CerCo, CNRS UMR5549, Toulouse, France.
Universite de Toulouse, Toulouse, France.
Sci Rep. 2023 Sep 20;13(1):15666. doi: 10.1038/s41598-023-42891-8.
In neural decoding research, one of the most intriguing topics is the reconstruction of perceived natural images based on fMRI signals. Previous studies have succeeded in re-creating different aspects of the visuals, such as low-level properties (shape, texture, layout) or high-level features (category of objects, descriptive semantics of scenes) but have typically failed to reconstruct these properties together for complex scene images. Generative AI has recently made a leap forward with latent diffusion models capable of generating high-complexity images. Here, we investigate how to take advantage of this innovative technology for brain decoding. We present a two-stage scene reconstruction framework called "Brain-Diffuser". In the first stage, starting from fMRI signals, we reconstruct images that capture low-level properties and overall layout using a VDVAE (Very Deep Variational Autoencoder) model. In the second stage, we use the image-to-image framework of a latent diffusion model (Versatile Diffusion) conditioned on predicted multimodal (text and visual) features, to generate final reconstructed images. On the publicly available Natural Scenes Dataset benchmark, our method outperforms previous models both qualitatively and quantitatively. When applied to synthetic fMRI patterns generated from individual ROI (region-of-interest) masks, our trained model creates compelling "ROI-optimal" scenes consistent with neuroscientific knowledge. Thus, the proposed methodology can have an impact on both applied (e.g. brain-computer interface) and fundamental neuroscience.

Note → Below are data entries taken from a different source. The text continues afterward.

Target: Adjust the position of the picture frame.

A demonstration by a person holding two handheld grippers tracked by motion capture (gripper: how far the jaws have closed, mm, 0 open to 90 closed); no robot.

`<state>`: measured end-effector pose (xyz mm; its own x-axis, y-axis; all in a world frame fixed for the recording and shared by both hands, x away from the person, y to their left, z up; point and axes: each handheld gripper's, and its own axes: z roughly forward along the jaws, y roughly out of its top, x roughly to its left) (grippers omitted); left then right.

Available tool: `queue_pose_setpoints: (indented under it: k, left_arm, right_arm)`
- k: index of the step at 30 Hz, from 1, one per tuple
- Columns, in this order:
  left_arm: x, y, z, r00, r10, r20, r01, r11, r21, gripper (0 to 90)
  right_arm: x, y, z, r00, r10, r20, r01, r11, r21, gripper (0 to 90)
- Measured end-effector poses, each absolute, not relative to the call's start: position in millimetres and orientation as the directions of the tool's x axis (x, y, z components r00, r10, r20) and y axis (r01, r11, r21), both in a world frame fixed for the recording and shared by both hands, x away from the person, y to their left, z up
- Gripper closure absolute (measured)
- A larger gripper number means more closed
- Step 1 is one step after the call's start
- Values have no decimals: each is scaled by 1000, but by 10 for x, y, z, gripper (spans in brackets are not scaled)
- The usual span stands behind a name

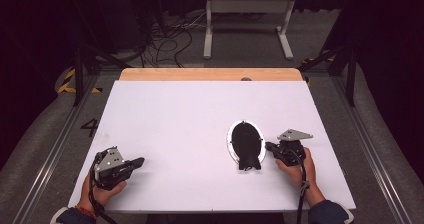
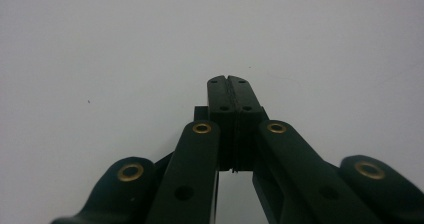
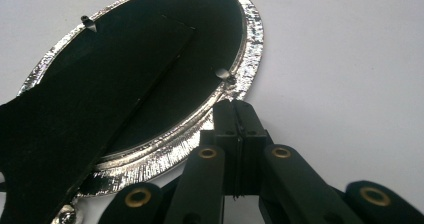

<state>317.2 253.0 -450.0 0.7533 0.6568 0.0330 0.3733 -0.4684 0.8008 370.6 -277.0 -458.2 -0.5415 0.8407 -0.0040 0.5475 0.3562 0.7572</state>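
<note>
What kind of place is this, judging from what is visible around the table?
Probably a lab or recording studio, not a home. A white table stands inside a metal frame, loose cables lie on the grey floor behind it, and hazard tape marks the floor.

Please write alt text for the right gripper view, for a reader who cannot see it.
An oval silver picture frame lies face down on a white table, its black backing and stand facing up. The right hand-held gripper, jaws shut with nothing between them, points at the frame's rim.
</note>
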Motion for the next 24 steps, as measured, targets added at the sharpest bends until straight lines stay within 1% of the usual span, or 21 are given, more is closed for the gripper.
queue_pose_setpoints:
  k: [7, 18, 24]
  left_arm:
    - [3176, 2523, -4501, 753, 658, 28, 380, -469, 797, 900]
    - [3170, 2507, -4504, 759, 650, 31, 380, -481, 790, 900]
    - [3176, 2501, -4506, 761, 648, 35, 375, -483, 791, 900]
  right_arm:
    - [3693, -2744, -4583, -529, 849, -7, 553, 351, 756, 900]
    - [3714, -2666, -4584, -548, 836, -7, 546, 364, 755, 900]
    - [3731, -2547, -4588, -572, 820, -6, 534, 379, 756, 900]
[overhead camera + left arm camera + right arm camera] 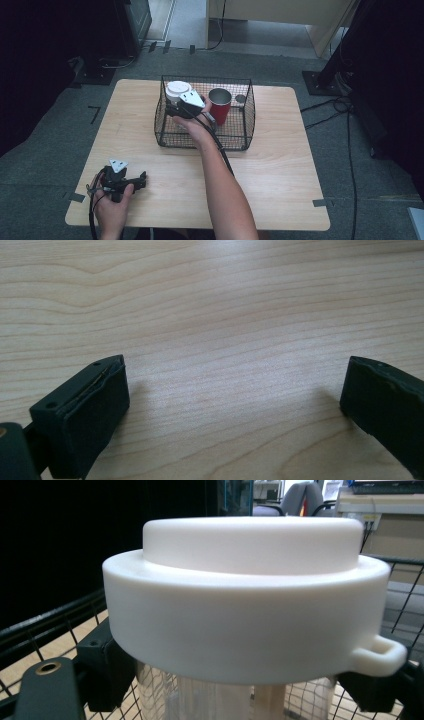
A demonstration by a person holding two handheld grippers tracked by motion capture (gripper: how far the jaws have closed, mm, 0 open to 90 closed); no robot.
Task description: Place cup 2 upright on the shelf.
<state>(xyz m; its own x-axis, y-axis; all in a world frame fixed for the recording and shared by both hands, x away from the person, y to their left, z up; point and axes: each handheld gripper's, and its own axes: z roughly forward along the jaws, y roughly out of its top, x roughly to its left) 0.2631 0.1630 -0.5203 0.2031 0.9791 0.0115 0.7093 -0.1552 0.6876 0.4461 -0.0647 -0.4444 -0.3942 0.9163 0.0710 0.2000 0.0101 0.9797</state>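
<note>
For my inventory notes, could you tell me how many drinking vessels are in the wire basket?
2: a white-lidded clear bottle at the wire basket's back left, with the right gripper at it, and a red cup to its right.

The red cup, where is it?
In the high view, the red cup stands inside the wire basket, toward its right, beside the white-lidded jar at the right claw.
</note>
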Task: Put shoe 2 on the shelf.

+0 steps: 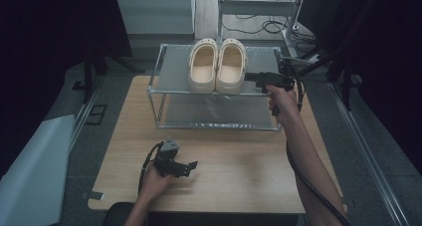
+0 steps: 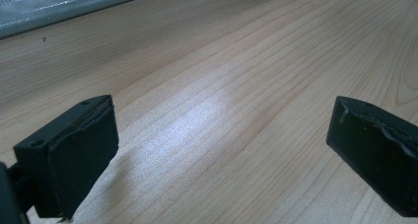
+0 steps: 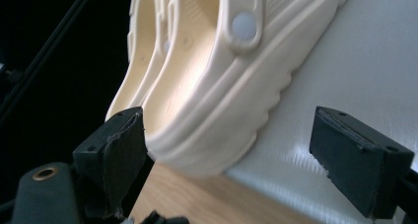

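Clog [image 3: 217, 86] heel between spread right claw [image 3: 226, 160] jaws.

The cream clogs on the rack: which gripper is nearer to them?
Right. The right gripper is at the heel of the cream clogs on the rack's top shelf, jaws open. The left gripper rests low on the wooden table, well short of the rack.

Two-tier rack [image 1: 158, 94] sits at back-centre of tabletop [image 1: 239, 176]. Pair of clogs [image 1: 217, 65] side by side on top shelf, toes to rear. Right hand-held gripper [image 1: 251, 77] just right of clogs at shelf level; left hand-held gripper [image 1: 191, 167] on tabletop, front-left of rack.
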`<state>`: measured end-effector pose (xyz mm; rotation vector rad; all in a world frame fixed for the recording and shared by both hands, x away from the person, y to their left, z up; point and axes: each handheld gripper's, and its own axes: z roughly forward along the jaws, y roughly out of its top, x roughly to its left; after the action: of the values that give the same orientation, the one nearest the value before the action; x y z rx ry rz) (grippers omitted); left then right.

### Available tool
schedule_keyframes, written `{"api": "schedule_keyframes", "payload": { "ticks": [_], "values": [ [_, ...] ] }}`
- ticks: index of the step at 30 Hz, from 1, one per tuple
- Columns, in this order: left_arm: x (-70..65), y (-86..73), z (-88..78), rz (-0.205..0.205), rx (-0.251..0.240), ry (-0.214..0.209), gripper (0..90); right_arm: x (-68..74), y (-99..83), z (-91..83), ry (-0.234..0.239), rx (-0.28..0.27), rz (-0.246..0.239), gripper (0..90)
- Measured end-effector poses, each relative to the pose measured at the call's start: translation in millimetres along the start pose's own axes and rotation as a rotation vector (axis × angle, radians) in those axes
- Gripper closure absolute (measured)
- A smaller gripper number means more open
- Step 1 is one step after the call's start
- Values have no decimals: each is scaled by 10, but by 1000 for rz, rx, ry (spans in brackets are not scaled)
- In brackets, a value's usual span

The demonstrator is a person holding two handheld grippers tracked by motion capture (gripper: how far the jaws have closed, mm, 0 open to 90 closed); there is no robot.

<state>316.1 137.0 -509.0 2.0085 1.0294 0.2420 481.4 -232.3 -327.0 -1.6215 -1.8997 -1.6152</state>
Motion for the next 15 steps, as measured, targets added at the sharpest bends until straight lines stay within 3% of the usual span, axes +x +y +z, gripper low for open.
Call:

在神经解码研究中,最有趣的话题之一是基于 fMRI 信号重建感知自然图像。以前的研究已经成功地重建了视觉的不同方面,例如低水平属性(形状、纹理、布局)或高水平特征(物体类别、场景描述语义),但通常未能一起重建复杂场景图像的这些属性。生成式人工智能最近通过能够生成高复杂度图像的潜在扩散模型取得了飞跃。在这里,我们研究如何利用这项创新技术进行大脑解码。我们提出了一种称为“Brain-Diffuser”的两阶段场景重建框架。在第一阶段,从 fMRI 信号开始,我们使用 VDVAE(非常深的变分自动编码器)模型重建捕获低水平属性和整体布局的图像。在第二阶段,我们使用条件为预测的多模态(文本和视觉)特征的潜在扩散模型(通用扩散)的图像到图像框架,生成最终的重建图像。在公开可用的自然场景数据集基准上,我们的方法在定性和定量方面都优于以前的模型。当应用于从单个 ROI(感兴趣区域)掩模生成的合成 fMRI 模式时,我们训练的模型创建了引人入胜的“ROI-optimal”场景,与神经科学知识一致。因此,所提出的方法学可以对应用(例如脑机接口)和基础神经科学都产生影响。